August 31, 2016 by Lynnae

This amazing recipe is an invention created as part of our family “Cast Iron Chef Cook Off.” Delicious layers of light phyllo pastry are sprinkled with a mixture of pecans, milk chocolate chips and toffee bits. The entire pastry is topped with a delicious cream cheese and toffee layer. Add a dollop of fresh whipped cream on top and you are all set. Cream Cheese Toffee Streusel

This invention began as a list of randomly-selected ingredients that one of our Cast Iron Chef teams selected for an all-male cooking competition at one of our family reunions. The ingredients this team selected included phyllo dough, whipping cream, chocolate chips, pecans, sweetened condensed milk, Oreo cookies, and pistachio pudding. Since contest rules allowed them to eliminate at least one of their chosen ingredients, they focused on keeping it simple. They pitched the pudding and fed the Oreos to the spectators.

Eating Oreos

Now it was time to get down to business:

Cook Off Collaboration. The meeting of the minds has to decide what to do with a handful of random ingredients. Failure is not an option.

Cook Off Collaboration. The meeting of the minds has to decide what to do with a handful of random ingredients. Failure is not an option.
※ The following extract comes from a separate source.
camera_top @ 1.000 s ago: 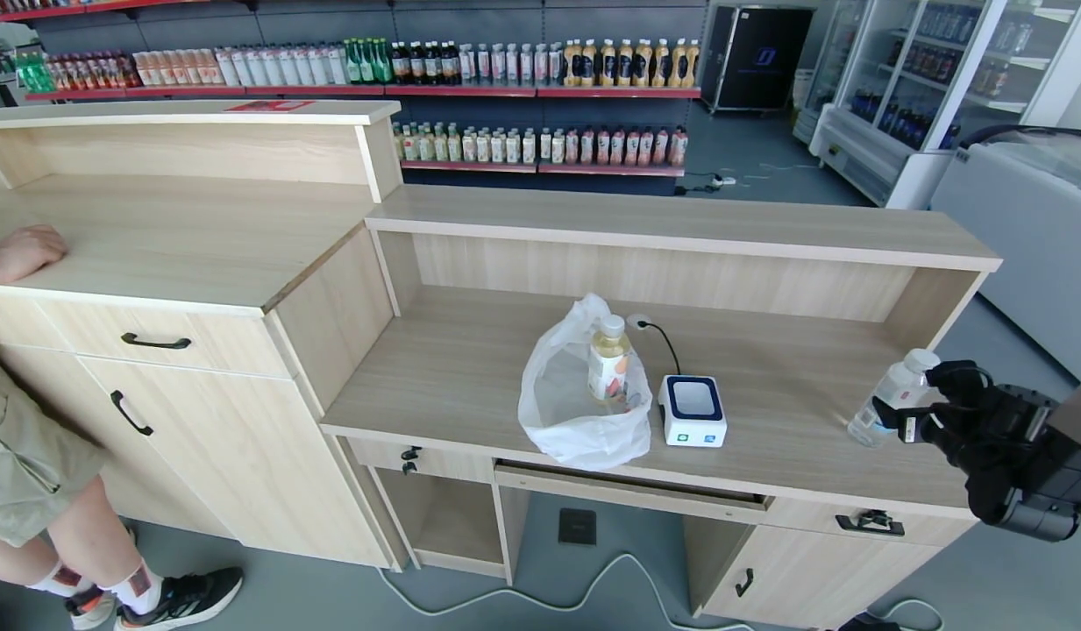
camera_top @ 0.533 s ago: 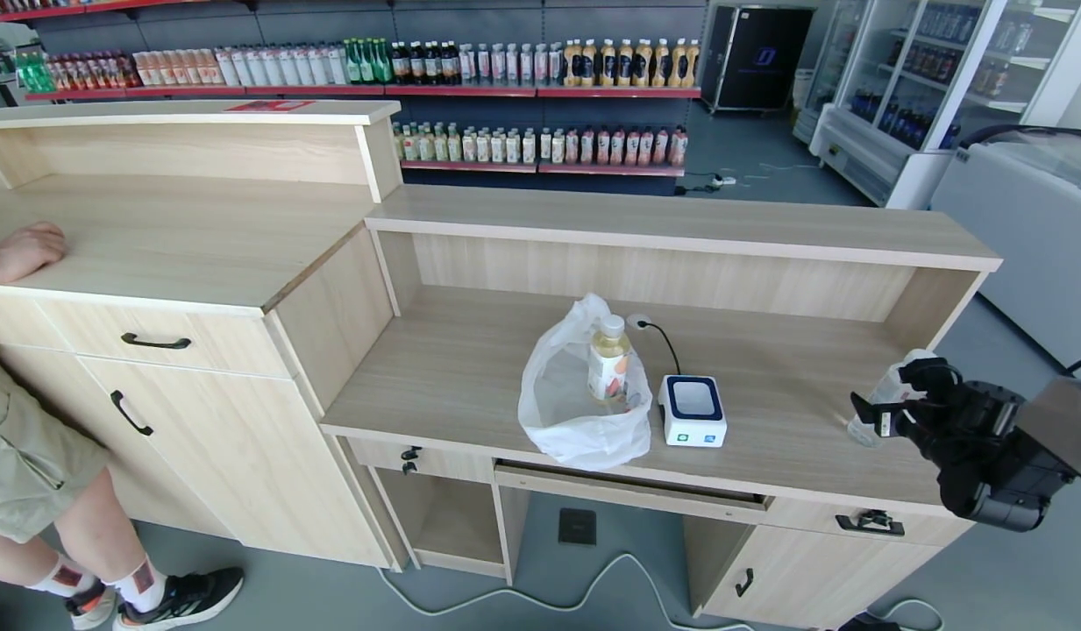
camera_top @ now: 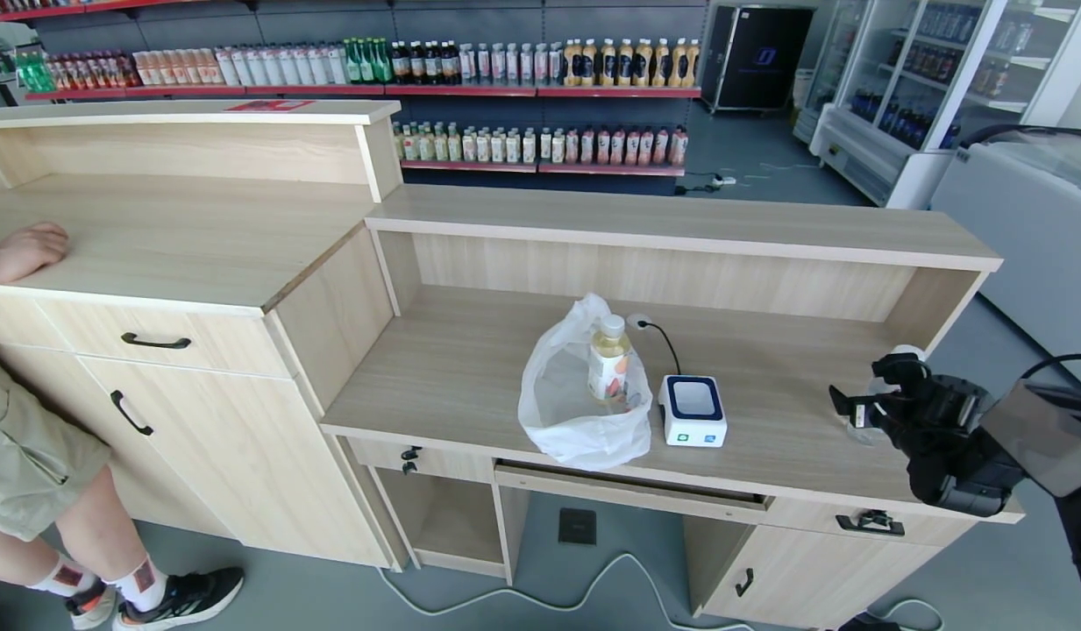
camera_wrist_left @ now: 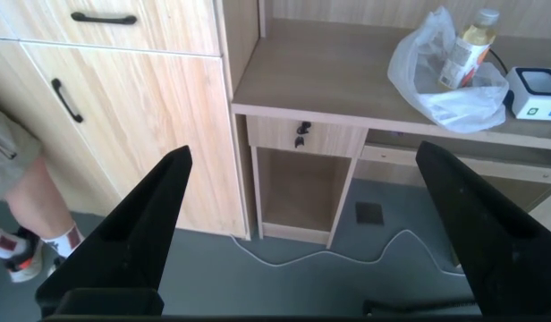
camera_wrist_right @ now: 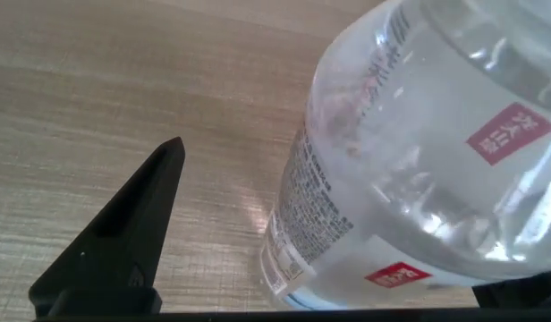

phyllo pastry dutch oven dessert

Layer 1: Unfold the Phyllo

Begin by carefully unfolding a package of phyllo pastry and separate four sheets of pastry. Brush each with melted butter, and then layer in a 9×13 baking pan, or do like these men did, and use a Dutch oven.

Layer 2: Work on Your Knife Skills – Pecan Streusel Coming Up

Samuel, age 11 had an opportunity to attend a cooking class for kids during his summer break, and his newly-learned knife skills came in handy when he drew the assignment to chop pecans for the dessert.

chopping pecans

Once the pecans were chopped to his liking, Sam added a handful (1/3 cup) of milk chocolate chips and chopped those in together with 1/4 cup brown sugar and 1/4 cup of butter. Divide this mixture in half, and spread half  over your phyllo pastry, reserving the other half for a second layer later.

chopped pecans and chocolate

Layer 3: More Phyllo Please

Brush melted butter over another 4-5 sheets of phyllo pastry. Layer on top of the nut mixture.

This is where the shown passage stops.